Wie das mit dem Plus an Elterngeld durch den Wechsel der Lohnsteuerklasse klappt, könnt Ihr hier nachlesen.

Ob sich ein Wechsel auch wirklich lohnt, rechnet Ihr am besten mit diesen Steuersoftware-Programmen durch.

Wieso Ihr unter Umständen mehr Steuern zahlen müsst, wenn Ihr Elterngeld bezieht, steht in diesem Ratgeber von Finanztip.

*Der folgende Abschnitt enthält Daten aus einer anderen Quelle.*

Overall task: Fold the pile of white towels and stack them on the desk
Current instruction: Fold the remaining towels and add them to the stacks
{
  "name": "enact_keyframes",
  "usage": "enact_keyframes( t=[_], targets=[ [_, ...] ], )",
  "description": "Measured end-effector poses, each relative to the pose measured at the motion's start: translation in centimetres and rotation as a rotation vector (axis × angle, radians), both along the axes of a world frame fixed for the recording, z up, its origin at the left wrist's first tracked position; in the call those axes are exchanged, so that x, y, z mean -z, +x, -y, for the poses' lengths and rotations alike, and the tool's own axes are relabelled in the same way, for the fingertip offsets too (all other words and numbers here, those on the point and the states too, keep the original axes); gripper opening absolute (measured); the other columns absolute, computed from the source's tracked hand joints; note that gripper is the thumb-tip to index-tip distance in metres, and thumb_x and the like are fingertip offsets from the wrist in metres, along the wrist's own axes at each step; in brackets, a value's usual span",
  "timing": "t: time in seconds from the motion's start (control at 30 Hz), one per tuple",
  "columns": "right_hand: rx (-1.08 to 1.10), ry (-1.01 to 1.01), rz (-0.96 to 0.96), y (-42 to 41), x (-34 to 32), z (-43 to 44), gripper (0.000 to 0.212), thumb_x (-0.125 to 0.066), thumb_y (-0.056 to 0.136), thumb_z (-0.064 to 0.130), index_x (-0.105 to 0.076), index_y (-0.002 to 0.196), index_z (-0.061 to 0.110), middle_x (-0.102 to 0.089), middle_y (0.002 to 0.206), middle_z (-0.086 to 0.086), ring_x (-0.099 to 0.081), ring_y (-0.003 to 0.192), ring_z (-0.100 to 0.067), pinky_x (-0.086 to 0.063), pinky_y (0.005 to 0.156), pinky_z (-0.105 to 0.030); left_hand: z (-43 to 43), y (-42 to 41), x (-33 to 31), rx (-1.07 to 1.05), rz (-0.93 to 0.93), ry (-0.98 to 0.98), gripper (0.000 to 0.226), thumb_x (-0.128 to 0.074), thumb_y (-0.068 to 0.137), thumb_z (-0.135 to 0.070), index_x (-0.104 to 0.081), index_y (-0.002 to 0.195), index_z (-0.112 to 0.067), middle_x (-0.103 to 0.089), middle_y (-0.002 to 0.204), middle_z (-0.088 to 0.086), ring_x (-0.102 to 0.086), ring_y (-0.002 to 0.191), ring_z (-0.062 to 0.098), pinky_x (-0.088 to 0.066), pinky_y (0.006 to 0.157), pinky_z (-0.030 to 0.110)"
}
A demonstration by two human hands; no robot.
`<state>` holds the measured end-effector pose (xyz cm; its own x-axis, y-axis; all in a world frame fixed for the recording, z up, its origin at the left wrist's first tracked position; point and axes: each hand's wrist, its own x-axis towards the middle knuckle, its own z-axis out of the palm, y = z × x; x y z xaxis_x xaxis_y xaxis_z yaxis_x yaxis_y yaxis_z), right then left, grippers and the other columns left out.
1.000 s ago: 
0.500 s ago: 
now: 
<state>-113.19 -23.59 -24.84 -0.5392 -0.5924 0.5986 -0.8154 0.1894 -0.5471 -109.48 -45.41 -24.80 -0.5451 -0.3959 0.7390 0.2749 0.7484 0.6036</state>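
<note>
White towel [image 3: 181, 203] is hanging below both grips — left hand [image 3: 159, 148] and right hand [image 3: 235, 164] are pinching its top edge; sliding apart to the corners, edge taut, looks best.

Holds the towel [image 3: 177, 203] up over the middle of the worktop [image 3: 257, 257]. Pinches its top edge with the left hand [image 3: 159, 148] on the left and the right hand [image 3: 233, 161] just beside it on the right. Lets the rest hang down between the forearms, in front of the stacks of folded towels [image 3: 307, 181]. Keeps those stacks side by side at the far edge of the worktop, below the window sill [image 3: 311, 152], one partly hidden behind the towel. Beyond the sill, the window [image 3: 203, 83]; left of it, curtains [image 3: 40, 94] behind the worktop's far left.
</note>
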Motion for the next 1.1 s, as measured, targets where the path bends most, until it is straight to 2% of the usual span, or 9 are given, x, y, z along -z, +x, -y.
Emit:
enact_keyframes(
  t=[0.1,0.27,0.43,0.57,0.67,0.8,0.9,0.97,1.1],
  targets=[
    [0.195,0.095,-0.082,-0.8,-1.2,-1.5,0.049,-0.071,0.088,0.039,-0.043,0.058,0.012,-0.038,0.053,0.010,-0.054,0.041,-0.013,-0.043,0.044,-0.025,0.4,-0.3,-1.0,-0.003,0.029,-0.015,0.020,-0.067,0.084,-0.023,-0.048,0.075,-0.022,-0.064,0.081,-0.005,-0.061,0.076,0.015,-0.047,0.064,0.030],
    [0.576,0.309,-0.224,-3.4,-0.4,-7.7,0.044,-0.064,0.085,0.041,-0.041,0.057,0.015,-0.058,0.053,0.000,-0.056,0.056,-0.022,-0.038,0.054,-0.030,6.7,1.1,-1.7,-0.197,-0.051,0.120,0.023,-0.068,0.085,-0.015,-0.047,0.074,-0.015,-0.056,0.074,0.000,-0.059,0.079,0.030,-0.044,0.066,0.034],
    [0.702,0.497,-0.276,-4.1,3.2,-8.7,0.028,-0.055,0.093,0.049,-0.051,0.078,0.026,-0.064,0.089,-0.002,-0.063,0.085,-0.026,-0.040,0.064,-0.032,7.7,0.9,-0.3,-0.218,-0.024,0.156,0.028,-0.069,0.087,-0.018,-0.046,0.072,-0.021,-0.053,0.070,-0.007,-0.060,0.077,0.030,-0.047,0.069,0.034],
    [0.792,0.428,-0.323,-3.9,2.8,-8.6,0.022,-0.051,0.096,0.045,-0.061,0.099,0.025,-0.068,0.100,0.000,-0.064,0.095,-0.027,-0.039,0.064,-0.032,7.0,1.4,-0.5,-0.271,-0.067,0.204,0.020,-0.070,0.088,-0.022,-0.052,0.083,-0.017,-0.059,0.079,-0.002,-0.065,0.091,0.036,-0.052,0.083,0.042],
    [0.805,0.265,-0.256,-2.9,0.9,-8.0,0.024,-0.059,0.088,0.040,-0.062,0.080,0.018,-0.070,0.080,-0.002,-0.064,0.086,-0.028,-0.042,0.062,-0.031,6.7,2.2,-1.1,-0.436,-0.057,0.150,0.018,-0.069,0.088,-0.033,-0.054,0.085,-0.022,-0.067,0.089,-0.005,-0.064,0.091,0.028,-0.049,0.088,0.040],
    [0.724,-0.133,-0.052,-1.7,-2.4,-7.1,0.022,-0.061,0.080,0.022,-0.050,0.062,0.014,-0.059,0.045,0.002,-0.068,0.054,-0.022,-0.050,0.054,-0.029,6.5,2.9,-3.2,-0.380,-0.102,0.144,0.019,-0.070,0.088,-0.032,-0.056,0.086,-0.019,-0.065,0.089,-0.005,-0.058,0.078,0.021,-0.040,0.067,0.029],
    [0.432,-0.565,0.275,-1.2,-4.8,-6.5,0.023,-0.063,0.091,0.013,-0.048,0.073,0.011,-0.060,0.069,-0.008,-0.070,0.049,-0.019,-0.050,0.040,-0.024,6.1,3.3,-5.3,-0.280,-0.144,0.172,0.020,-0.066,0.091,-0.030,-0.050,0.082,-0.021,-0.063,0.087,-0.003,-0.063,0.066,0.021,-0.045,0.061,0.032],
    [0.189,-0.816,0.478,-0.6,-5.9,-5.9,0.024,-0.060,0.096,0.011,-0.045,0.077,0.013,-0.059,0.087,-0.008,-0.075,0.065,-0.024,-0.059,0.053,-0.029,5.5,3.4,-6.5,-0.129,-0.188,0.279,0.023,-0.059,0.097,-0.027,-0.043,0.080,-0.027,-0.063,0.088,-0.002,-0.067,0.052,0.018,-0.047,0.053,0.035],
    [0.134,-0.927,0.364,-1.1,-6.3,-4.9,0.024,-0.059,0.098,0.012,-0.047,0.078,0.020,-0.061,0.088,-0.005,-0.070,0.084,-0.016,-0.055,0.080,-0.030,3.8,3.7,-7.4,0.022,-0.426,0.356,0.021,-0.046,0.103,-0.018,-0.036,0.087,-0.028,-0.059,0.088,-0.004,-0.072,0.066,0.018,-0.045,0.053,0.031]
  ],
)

Wegen Corona noch mal besonders wichtig: Schwangere und Familien, die finanziell in Not geraten sind, können sich an die Bundesstiftung Mutter und Kind wenden. Die Stiftung hilft, wenn es am Nötigsten fehlt, z.B. mit einer Erstausstattung für das Baby. Für mehr Infos klickt hier.

Kurz für Euch zusammengefasst

  • Das Mutterschutzgesetz schützt Schwangere für Kündigung und gesundheitlichen Gefahren am Arbeitsplatz. Aber nur, wenn der Chef weiß, dass Ihr schwanger seid.
  • Beim Lohnsteuerklassenwechsel unbedingt die Frist im Auge behalten. Spätestens in der 6. Schwangerschaftswoche beantragen, sonst verspielt Ihr ein Plus an Elterngeld.
  • Sechs Wochen vor der Geburt und acht Wochen danach gilt für Mütter ein Beschäftigungsverbot. Euren Lohn bekommt Ihr in der Zeit trotzdem als Mutterschaftsgeld. Gesetzlich Versicherte beantragen das bei ihrer Krankenkasse. Privatversicherte oder Familienversicherte mit Mini-Jobs wenden sich an das Bundesversicherungsamt.
  • Spätestens sieben Wochen vor der geplanten Elternzeit sollten Mütter und Väter de Arbeitgeber schriftlich mitteilen wann und wie lange sie Elternzeit nehmen wollen.